Dynamic heterogeneity and life histories

Biodemography is increasingly focused on the large and persistent differences between individuals within populations in fitness components (age at death, reproductive success) and fitness-related components (health, biomarkers) in humans and other species. To study such variation we propose the use of dynamic models of observable phenotypes of individuals. Phenotypic change in turn determines variation among individuals in their fitness components over the life course. We refer to this dynamic accumulation of fitness differences as dynamic heterogeneity and illustrate it for an animal population in which longitudinal data are studied using multistate capture-mark-recapture models. Although our approach can be applied to any characteristic, for our empirical example we use reproduction as the phenotypic character to define stages. We indicate how our stage-structured model describes the nature of the variation among individual characteristics that is generated by dynamic heterogeneity. We conclude by discussing our ongoing and planned work on animals and humans. We also discuss the connections between our work and recent work on human mortality, disability and health, and life course theory.

Genetic model for longitudinal studies of aging, health, and longevity and its potential application to incomplete data

Many longitudinal studies of aging collect genetic information only for a sub-sample of participants of the study. These data also do not include recent findings, new ideas and methodological concepts developed by distinct groups of researchers. The formal statistical analyses of genetic data ignore this additional information and therefore cannot utilize the entire research potential of the data. In this paper, we present a stochastic model for studying such longitudinal data in joint analyses of genetic and non-genetic sub-samples. The model incorporates several major concepts of aging known to date and usually studied independently. These include age-specific physiological norms, allostasis and allostatic load, stochasticity, and decline in stress resistance and adaptive capacity with age. The approach allows for studying all these concepts in their mutual connection, even if respective mechanisms are not directly measured in data (which is typical for longitudinal data available to date). The model takes into account dependence of longitudinal indices and hazard rates on genetic markers and permits evaluation of all these characteristics for carriers of different alleles (genotypes) to address questions concerning genetic influence on aging-related characteristics. The method is based on extracting genetic information from the entire sample of longitudinal data consisting of genetic and non-genetic sub-samples. Thus it results in a substantial increase in the accuracy of statistical estimates of genetic parameters compared to methods that use only information from a genetic sub-sample. Such an increase is achieved without collecting additional genetic data. Simulation studies illustrate the increase in the accuracy in different scenarios for datasets structurally similar to the Framingham Heart Study. Possible applications of the model and its further generalizations are discussed.

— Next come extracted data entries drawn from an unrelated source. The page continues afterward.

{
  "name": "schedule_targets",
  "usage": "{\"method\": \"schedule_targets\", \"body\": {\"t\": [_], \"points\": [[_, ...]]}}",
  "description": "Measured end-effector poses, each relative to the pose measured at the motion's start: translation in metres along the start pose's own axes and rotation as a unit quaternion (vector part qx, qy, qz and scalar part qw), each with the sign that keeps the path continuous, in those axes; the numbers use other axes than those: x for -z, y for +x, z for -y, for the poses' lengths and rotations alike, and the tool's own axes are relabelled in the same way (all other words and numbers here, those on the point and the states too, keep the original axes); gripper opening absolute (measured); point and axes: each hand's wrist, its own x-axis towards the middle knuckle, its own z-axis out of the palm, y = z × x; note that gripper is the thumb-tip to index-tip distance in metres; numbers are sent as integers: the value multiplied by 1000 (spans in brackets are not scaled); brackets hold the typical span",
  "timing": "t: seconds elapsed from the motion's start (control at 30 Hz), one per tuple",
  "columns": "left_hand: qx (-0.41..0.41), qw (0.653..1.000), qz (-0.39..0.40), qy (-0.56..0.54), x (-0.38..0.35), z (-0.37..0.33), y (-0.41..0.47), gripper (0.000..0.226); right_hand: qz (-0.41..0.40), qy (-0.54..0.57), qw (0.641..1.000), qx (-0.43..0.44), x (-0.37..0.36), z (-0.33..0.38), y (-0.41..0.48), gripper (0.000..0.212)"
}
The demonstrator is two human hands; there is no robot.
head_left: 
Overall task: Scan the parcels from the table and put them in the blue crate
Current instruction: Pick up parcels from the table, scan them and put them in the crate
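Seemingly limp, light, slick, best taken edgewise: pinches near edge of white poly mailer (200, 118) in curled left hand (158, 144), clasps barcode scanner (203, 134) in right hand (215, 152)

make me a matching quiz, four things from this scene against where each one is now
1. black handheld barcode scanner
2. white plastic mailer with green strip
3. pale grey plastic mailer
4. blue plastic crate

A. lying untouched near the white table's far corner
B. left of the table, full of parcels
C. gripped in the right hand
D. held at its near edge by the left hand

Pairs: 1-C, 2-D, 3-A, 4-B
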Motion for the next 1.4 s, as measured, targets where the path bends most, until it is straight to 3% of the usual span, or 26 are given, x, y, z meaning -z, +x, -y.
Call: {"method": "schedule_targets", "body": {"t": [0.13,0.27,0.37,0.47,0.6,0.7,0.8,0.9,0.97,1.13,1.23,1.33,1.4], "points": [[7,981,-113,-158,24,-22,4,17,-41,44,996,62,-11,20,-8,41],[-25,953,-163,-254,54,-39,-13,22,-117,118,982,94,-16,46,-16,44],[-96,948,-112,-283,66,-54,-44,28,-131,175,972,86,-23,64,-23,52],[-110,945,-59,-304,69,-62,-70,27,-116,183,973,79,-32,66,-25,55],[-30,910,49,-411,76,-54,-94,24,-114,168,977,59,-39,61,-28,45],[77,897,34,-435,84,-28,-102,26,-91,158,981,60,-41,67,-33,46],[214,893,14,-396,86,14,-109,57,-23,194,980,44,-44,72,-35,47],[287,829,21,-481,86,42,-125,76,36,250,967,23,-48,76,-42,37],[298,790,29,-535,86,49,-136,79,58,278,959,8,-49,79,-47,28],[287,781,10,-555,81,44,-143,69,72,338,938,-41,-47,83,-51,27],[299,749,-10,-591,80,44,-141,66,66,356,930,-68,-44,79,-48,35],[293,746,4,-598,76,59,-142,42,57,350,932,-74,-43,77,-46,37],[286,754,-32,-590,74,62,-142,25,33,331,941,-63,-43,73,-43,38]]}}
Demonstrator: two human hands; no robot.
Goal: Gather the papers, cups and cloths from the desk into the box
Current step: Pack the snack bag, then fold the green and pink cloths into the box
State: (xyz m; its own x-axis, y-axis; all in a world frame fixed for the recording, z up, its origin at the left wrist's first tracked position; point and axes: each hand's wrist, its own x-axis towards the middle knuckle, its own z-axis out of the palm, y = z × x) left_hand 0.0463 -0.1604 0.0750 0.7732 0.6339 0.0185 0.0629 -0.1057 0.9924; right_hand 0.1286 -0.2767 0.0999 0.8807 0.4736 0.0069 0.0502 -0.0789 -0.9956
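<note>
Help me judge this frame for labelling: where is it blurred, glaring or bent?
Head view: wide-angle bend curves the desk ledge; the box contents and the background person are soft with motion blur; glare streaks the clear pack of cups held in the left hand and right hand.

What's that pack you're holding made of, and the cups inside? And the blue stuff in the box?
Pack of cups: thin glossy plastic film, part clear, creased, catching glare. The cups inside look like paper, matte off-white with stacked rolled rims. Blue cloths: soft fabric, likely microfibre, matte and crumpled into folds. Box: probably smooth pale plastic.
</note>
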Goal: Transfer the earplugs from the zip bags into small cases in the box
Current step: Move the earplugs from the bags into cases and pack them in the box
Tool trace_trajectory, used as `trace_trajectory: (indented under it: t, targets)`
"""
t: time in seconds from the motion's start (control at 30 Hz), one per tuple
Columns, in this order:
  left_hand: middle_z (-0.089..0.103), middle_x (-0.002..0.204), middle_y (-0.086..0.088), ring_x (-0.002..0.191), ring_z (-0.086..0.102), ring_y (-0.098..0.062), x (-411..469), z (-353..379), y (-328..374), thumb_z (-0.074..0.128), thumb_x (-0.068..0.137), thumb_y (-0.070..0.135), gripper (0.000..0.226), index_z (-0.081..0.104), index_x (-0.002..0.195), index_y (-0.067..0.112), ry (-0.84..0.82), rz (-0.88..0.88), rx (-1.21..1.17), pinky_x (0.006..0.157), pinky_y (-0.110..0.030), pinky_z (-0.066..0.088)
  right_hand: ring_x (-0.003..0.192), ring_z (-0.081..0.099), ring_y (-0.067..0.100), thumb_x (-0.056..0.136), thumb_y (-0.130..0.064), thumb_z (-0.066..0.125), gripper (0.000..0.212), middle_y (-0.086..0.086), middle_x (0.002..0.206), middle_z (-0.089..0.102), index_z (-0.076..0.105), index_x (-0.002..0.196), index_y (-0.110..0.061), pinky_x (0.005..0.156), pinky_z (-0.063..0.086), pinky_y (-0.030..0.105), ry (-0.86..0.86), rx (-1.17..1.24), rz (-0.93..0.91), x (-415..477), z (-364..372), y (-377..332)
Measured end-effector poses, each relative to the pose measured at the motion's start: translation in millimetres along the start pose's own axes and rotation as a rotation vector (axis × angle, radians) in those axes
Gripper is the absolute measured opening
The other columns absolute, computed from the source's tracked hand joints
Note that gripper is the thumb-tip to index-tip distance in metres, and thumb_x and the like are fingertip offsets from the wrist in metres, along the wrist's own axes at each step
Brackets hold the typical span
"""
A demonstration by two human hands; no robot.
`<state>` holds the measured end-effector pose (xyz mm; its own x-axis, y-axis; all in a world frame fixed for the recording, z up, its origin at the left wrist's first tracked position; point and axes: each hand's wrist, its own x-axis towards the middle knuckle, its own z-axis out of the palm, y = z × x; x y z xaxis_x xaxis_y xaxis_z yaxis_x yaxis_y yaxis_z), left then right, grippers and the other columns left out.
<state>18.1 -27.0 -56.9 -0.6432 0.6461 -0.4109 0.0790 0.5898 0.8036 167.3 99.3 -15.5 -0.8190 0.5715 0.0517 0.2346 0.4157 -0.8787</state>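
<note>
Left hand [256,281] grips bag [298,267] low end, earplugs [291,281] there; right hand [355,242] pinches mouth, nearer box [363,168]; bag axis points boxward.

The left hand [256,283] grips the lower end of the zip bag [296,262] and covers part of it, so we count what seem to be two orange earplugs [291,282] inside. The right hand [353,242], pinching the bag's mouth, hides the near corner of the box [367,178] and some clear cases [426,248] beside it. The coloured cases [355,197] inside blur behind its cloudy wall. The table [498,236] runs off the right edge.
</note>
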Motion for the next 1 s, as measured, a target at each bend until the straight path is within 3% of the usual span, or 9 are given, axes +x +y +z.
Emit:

Cumulative deficits and physiological indices as predictors of mortality and long life

We evaluated the predictive potential for long-term (24-year) survival and longevity (85+ years) of an index of cumulative deficits (DI) and six physiological indices (pulse pressure, diastolic blood pressure, pulse rate, serum cholesterol, blood glucose, and hematocrit) measured in mid- to late life (44-88 years) for participants of the 9th and 14th Framingham Heart Study examinations. For all ages combined, the DI, pulse pressure, and blood glucose are the strongest determinants of both long-term survival and longevity, contributing cumulatively to their explanation. Diastolic blood pressure and hematocrit are less significant determinants of both of these outcomes. The pulse rate is more relevant to survival, whereas serum cholesterol is more relevant to longevity. Only the DI is a significant predictor of longevity and mortality for each 5-year age group ranging from 45 to 85 years. The DI appears to be a more important determinant of long-term risks of death and longevity than are the physiological indices.